Lines from the one with "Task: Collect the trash" through the end of the listing below should be set down exactly, with no other line included.
[Data section — start]
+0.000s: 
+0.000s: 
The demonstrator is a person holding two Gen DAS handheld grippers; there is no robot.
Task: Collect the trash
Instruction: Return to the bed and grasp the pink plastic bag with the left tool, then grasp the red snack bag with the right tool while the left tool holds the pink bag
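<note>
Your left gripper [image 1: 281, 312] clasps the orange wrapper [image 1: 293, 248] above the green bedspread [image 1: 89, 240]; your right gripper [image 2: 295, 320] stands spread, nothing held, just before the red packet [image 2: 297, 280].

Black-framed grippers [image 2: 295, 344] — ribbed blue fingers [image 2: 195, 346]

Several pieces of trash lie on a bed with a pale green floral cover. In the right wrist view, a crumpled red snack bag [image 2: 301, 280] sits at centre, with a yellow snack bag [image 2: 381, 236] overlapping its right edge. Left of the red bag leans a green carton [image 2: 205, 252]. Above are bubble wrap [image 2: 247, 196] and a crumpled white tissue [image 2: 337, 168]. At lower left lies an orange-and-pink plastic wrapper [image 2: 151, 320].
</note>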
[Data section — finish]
● **Worked solution**
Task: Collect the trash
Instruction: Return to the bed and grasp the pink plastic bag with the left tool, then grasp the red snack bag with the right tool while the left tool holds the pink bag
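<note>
Your left gripper [image 1: 281, 312] clasps the orange wrapper [image 1: 293, 248] above the green bedspread [image 1: 89, 240]; your right gripper [image 2: 295, 320] stands spread, nothing held, just before the red packet [image 2: 297, 280].

Black-framed grippers [image 2: 295, 344] — ribbed blue fingers [image 2: 195, 346]

Several pieces of trash lie on a bed with a pale green floral cover. In the right wrist view, a crumpled red snack bag [image 2: 301, 280] sits at centre, with a yellow snack bag [image 2: 381, 236] overlapping its right edge. Left of the red bag leans a green carton [image 2: 205, 252]. Above are bubble wrap [image 2: 247, 196] and a crumpled white tissue [image 2: 337, 168]. At lower left lies an orange-and-pink plastic wrapper [image 2: 151, 320].
</note>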

At this point, the answer is complete.